Please post back with any other interesting stuff you find! Thanks!
Yes, “review” was a poor choice of words. Indeed.
Keep up the great work!
Good, er, non-review! Thanks! I’m looking forward to the delivery of my own FLUX. This gives me a good idea of the inner workings. Question: What does “Land-Locked” mean in reference to the Raspberry Pi board?
This PI has no external connections (lan/wifi/usb) – it can only communicate with the controller board.
Thanks – it’s really interesting to see the Raspberry Pi inside.
I’m wondering if I could exchange the extruder head for different materials, or replace it if I use harsher more destructive materials eg PLA with metal in ?
I’d love to be able to upgrade the laser too as it seems they needed to provide a lower power laser to be able to export to certain countries.
BTW, if you have read this far and are still interested in this printer get in touch with me and let me know where you are and what you’d use it for.
Hi bigjosh2 awesome post!
I was looking for a review on the flux printer and stumbled upon your blog.

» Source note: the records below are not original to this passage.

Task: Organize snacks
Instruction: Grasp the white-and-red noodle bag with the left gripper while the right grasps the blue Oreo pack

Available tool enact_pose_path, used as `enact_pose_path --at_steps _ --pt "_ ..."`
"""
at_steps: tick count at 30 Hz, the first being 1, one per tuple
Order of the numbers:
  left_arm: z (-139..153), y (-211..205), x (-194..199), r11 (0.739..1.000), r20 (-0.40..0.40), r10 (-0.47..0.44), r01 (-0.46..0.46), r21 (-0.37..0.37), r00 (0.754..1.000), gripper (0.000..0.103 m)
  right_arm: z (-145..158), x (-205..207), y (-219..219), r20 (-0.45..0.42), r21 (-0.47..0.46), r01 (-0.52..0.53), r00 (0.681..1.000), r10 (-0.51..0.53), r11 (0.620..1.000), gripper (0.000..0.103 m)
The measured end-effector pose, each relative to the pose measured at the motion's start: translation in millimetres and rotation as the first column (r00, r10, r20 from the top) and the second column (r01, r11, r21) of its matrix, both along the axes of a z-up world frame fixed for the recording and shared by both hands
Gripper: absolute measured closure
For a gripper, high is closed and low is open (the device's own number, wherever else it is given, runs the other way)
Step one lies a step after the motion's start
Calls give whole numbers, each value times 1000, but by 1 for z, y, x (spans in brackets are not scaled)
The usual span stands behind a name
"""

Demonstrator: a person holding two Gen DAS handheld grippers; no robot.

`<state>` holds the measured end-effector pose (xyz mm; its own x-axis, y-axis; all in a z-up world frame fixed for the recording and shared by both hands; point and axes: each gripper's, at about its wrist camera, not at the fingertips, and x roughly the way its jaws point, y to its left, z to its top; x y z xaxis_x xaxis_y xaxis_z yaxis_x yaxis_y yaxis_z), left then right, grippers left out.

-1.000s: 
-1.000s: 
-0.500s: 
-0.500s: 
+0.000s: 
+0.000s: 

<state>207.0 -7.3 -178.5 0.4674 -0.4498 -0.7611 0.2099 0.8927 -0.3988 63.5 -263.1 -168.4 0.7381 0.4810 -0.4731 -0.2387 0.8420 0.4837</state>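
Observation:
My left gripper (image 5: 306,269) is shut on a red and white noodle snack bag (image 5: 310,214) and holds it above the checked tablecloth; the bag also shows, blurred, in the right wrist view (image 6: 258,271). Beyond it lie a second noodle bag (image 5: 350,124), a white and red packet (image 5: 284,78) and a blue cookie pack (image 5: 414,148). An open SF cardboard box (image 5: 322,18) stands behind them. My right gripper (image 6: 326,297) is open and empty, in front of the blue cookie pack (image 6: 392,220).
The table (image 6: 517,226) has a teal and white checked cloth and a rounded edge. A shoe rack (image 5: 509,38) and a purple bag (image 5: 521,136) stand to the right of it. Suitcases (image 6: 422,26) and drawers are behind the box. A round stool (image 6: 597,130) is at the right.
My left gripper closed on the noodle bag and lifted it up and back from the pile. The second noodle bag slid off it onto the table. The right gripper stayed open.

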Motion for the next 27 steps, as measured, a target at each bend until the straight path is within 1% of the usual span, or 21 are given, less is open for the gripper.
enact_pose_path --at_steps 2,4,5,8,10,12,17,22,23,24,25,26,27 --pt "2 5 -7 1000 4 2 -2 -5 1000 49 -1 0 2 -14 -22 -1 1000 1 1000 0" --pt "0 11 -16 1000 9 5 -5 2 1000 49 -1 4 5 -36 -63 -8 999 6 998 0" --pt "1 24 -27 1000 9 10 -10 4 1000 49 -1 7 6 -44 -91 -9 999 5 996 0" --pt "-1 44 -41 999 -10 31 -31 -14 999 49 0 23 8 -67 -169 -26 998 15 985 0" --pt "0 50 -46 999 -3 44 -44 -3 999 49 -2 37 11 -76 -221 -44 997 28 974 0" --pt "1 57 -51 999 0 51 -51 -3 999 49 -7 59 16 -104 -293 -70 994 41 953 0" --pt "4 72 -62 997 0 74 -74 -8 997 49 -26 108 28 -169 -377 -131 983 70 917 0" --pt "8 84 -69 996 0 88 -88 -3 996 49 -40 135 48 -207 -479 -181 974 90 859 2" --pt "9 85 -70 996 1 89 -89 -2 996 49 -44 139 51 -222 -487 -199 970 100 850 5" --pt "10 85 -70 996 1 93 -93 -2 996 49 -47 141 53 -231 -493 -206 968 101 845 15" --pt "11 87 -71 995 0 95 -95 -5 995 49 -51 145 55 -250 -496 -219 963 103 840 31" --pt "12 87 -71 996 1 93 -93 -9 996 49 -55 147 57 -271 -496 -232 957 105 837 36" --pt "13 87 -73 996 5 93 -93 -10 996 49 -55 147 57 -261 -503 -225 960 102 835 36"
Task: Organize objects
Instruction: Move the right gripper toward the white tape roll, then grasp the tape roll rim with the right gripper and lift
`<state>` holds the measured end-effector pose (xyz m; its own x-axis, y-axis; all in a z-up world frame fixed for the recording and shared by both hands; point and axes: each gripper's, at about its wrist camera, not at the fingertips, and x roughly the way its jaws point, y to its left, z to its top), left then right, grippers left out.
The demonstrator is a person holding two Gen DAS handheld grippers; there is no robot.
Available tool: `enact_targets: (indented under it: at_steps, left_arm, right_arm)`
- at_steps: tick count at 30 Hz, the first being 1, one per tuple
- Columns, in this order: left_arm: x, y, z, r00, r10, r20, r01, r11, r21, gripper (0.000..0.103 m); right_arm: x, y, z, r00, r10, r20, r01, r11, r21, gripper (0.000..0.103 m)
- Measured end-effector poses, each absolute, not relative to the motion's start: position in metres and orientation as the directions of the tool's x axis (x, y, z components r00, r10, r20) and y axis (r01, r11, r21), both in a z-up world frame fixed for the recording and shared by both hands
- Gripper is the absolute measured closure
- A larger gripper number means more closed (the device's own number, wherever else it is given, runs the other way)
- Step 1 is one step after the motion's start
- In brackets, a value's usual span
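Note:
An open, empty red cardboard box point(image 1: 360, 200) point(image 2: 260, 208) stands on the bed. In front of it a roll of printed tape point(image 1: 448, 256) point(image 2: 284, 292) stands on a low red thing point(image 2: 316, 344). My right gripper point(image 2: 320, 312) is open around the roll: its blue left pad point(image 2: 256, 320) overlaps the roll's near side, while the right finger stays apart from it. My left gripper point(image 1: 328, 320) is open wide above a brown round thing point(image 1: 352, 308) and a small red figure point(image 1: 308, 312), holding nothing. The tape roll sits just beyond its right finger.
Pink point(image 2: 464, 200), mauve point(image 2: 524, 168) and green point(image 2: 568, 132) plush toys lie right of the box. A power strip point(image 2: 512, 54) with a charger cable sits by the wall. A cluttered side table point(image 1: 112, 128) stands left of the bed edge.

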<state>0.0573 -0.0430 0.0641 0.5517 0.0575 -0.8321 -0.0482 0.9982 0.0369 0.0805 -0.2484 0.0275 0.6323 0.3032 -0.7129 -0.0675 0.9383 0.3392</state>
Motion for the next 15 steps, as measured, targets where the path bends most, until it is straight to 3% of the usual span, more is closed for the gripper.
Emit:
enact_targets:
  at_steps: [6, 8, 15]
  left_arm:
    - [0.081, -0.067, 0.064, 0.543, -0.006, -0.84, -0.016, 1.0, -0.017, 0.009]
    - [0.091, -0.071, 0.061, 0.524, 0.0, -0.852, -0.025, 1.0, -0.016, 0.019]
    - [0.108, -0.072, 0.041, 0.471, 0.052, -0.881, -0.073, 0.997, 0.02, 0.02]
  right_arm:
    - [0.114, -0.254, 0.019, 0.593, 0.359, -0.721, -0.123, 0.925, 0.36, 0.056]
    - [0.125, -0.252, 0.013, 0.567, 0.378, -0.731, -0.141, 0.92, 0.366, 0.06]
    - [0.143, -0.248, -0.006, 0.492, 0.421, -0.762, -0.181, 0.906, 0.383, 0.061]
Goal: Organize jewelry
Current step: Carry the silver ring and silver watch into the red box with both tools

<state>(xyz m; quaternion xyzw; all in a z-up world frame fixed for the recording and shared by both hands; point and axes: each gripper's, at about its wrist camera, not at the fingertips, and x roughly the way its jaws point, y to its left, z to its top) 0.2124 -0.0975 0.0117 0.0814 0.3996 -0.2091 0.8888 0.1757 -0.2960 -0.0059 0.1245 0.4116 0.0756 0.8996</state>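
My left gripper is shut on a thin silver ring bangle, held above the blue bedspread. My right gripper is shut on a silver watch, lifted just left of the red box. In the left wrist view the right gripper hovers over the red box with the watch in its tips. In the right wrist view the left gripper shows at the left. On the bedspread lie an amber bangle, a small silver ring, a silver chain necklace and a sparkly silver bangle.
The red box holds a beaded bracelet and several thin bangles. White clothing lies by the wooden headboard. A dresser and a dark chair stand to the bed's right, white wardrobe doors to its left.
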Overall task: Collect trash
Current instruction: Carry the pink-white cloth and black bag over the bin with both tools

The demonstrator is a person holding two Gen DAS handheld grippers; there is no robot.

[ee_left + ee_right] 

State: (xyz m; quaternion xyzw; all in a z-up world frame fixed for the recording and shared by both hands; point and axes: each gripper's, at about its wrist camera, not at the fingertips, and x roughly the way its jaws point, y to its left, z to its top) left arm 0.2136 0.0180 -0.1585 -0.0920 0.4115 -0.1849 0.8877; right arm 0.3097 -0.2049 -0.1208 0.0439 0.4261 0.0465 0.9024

Tons of great info and projects, I’ll be bookmarking for later use! I have a question, I work with 8th grade students doing pi and arduino based projects. For the past few years we’ve been using my personal prusa i3 for our prints which requires me to move it from our school and my home periodically and a lot of leveling. I’m interested in the versatility of the flux. What are your thoughts on this printer being used in the classroom, were you satisfied with the print quality? Any response is much appreciated.
For a school, I’d probably go with something more conventional like a Utilimaker or LuzBot. The Flux is cool in some ways, but it is a project in itself. Better to have a strightfoward and steady machine. There are also big benefits to using a popular machine- especially for kids. They will be able to google a huge amount of helpful info and ideas on either Utilimaker or Luz.
I had the Flux 3D Deluxe for 14 months now and have had to fix issues from replacing scanner towers for getting stuck in up position (taped them down to be able to use printer) to replacing the extruder board and the USB-C cable for lack of filament temperature control. Moderate usage by the way. The laser tower issue luckily happened towards the end of but within the 1yr warranty, the temp control at 14 months. They want the old extruder board for root cause analysis but stil charge me for a new one! Flux also charge for USB cable and the cable holder, which they found to be necessary in protecting, I assume, the strain on the cable. For a startup that’s so far away that they are obligated to charge customers international shipping rate, it adds up quickly. The cost of printers is dropping quickly. This is an attractive printer worthy of displaying in a home but not worth the issues it presents.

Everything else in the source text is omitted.